• [Work order] When the line containing "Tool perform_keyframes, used" appears in the entries below, begin printing there and stop after the line containing "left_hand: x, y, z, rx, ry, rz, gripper"; print each of those lines exactly and no other line.

[Excerpts from a dataset]
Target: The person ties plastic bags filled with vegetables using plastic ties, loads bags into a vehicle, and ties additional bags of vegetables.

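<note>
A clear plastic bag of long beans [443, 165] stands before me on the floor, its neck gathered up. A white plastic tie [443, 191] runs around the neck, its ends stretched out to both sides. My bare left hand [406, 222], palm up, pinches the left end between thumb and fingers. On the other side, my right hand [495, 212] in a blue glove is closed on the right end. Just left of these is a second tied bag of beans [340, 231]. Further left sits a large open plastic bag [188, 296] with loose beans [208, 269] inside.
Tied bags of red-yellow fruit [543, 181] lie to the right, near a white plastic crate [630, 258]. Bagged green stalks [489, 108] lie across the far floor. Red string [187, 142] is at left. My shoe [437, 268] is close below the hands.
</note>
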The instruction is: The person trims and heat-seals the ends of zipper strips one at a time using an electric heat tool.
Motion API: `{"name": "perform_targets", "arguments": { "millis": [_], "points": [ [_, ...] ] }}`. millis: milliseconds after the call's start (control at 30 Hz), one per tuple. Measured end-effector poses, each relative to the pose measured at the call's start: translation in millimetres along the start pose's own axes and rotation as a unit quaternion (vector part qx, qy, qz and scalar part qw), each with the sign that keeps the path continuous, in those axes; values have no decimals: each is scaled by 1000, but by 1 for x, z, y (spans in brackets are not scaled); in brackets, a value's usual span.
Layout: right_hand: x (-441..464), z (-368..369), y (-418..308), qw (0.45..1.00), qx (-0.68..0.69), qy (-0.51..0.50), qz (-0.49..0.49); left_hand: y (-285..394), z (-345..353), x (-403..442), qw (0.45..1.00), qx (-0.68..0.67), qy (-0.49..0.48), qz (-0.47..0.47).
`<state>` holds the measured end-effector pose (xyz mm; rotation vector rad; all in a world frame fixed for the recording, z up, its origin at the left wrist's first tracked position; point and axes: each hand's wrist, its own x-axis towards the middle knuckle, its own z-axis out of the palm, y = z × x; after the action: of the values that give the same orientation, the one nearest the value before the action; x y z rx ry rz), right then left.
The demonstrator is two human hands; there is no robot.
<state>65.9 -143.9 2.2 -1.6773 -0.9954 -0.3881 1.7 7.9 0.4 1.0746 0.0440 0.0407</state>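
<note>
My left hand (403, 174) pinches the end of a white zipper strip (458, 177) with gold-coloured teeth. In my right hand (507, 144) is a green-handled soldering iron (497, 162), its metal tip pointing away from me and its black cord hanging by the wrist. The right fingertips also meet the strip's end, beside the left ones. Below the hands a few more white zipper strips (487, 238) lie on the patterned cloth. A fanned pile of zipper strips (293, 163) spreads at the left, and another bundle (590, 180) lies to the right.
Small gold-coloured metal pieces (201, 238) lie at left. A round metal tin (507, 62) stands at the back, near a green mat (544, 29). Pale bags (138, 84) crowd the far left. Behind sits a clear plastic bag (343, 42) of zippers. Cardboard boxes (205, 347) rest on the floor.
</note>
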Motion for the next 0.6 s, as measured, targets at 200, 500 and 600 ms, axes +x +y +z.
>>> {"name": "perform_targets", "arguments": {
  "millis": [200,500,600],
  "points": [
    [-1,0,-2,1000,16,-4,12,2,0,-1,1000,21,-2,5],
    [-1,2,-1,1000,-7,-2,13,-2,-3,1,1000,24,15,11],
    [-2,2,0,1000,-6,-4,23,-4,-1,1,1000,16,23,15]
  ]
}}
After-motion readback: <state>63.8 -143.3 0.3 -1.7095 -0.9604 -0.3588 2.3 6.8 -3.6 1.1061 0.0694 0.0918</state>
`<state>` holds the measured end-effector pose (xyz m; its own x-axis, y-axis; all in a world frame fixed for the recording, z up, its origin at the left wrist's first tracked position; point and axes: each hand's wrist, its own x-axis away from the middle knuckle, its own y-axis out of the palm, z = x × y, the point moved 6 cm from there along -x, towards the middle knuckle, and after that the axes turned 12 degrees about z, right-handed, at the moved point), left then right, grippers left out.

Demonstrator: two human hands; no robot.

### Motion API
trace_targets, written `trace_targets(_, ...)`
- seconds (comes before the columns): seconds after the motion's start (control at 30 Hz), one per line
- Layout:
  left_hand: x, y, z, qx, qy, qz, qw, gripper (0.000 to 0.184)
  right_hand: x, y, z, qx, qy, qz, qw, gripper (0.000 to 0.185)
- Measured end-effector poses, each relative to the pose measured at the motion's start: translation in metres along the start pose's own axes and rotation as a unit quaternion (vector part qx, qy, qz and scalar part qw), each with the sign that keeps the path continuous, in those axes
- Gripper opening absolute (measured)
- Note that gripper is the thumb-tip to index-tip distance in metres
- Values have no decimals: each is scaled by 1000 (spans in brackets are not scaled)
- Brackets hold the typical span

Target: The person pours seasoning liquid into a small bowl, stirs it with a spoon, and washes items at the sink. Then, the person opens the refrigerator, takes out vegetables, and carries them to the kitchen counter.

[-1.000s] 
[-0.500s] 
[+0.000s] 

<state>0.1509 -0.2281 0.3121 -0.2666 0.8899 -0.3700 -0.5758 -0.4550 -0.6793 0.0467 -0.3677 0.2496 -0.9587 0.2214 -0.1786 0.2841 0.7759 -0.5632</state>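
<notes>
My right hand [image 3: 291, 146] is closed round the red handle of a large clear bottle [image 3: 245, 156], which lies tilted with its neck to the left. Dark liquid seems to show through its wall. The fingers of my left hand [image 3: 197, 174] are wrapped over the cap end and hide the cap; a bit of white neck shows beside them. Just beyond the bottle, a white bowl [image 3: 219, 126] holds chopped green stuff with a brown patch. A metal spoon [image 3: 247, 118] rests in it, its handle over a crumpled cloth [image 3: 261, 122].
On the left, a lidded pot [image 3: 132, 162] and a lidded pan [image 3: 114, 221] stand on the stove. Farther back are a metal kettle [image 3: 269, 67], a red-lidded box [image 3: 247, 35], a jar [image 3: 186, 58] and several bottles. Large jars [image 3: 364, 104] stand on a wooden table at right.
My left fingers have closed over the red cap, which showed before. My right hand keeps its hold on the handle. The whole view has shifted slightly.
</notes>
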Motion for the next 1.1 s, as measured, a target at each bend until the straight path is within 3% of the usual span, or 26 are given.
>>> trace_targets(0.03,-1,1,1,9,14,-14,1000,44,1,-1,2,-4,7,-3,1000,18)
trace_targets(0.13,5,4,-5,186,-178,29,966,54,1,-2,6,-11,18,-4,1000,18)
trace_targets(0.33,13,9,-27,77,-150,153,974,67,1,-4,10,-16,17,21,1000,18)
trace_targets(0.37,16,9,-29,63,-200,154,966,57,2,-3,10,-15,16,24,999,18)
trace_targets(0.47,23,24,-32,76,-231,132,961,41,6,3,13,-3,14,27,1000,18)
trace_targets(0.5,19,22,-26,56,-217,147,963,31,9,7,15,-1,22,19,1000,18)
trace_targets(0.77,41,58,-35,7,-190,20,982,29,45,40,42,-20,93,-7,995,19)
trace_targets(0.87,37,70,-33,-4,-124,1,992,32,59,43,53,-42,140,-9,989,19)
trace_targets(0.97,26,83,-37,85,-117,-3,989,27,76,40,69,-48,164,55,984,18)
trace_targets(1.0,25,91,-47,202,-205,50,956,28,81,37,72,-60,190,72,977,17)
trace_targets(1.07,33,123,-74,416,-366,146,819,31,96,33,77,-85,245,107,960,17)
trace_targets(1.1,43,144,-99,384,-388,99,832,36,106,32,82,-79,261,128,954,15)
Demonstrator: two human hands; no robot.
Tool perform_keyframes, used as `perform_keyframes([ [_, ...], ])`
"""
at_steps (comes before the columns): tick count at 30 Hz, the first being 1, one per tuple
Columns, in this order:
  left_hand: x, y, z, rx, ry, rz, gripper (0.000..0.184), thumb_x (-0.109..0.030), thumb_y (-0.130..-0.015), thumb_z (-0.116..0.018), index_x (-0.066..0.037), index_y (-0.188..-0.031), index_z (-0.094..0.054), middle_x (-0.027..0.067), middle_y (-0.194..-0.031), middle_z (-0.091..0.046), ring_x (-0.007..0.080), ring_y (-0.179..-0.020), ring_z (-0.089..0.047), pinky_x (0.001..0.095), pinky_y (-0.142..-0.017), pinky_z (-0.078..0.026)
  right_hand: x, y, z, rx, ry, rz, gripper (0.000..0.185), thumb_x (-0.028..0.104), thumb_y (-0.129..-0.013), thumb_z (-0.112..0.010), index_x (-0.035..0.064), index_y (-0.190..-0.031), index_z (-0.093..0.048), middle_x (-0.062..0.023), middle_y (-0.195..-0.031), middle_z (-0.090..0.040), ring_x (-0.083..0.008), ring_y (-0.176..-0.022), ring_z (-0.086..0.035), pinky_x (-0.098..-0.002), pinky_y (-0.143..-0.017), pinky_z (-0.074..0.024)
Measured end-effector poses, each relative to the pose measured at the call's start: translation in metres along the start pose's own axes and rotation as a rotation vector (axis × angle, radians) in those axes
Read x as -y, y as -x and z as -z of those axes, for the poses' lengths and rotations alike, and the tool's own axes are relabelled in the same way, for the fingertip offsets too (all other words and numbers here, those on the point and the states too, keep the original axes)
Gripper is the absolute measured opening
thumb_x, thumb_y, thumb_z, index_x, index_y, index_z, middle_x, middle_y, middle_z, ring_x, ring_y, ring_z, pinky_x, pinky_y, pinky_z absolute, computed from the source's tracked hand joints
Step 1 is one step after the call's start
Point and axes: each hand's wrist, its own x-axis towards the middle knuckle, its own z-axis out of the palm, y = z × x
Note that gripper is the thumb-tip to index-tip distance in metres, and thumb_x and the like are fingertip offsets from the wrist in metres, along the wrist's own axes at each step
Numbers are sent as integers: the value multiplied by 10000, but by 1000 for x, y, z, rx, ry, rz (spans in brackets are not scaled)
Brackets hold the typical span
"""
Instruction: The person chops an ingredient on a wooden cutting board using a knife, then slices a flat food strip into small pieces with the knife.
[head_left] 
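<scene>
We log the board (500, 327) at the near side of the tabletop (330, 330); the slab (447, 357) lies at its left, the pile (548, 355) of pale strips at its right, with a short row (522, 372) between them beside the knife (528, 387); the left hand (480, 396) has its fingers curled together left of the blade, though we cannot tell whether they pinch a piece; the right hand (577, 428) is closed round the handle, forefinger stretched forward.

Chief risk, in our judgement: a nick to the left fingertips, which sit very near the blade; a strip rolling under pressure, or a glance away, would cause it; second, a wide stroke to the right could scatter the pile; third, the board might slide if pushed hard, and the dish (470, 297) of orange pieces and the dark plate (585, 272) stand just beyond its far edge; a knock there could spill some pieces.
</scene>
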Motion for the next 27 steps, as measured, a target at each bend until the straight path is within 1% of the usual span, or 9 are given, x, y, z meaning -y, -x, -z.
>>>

• [Task output]
Tool perform_keyframes, used as `perform_keyframes([ [_, ...], ])`
"""
at_steps (comes before the columns): tick count at 30 Hz, the first being 1, one per tuple
Columns, in this order:
  left_hand: x, y, z, rx, ry, rz, gripper (0.000..0.184), thumb_x (-0.109..0.030), thumb_y (-0.130..-0.015), thumb_z (-0.116..0.018), index_x (-0.066..0.037), index_y (-0.188..-0.031), index_z (-0.094..0.054), middle_x (-0.027..0.067), middle_y (-0.194..-0.031), middle_z (-0.091..0.046), ring_x (-0.007..0.080), ring_y (-0.179..-0.020), ring_z (-0.089..0.047), pinky_x (0.001..0.095), pinky_y (-0.142..-0.017), pinky_z (-0.078..0.026)

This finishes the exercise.